__Task prompt__:
Would you please transcribe the entire listing exactly?

__Provided data__:
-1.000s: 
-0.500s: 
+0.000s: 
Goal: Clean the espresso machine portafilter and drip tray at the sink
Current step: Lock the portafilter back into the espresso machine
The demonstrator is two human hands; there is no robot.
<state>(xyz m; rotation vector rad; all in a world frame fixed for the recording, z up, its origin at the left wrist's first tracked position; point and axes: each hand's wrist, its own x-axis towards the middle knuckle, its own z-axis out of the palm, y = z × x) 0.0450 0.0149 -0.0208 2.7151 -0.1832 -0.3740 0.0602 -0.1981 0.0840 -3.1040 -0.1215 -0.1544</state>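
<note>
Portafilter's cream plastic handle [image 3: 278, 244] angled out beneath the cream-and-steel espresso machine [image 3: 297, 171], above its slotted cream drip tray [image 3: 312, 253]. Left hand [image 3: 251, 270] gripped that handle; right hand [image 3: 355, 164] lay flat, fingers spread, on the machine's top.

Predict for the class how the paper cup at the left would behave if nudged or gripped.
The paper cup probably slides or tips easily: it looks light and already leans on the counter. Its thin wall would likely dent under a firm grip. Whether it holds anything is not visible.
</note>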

__Reply__:
-1.000s: 
-0.500s: 
+0.000s: 
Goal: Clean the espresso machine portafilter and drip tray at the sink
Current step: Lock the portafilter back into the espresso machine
The demonstrator is two human hands; there is no robot.
<state>(xyz m; rotation vector rad; all in a world frame fixed for the recording, z up, its origin at the left wrist's first tracked position; point and axes: each hand's wrist, its own x-axis towards the middle knuckle, its own z-axis out of the palm, y = z × x) 0.0450 0.0149 -0.0208 2.7151 -0.1832 -0.3740 0.0602 -0.1981 0.0840 -3.1040 -0.1215 -0.1544</state>
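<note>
Portafilter's cream plastic handle [image 3: 278, 244] angled out beneath the cream-and-steel espresso machine [image 3: 297, 171], above its slotted cream drip tray [image 3: 312, 253]. Left hand [image 3: 251, 270] gripped that handle; right hand [image 3: 355, 164] lay flat, fingers spread, on the machine's top.

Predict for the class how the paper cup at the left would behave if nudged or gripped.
The paper cup probably slides or tips easily: it looks light and already leans on the counter. Its thin wall would likely dent under a firm grip. Whether it holds anything is not visible.
</note>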

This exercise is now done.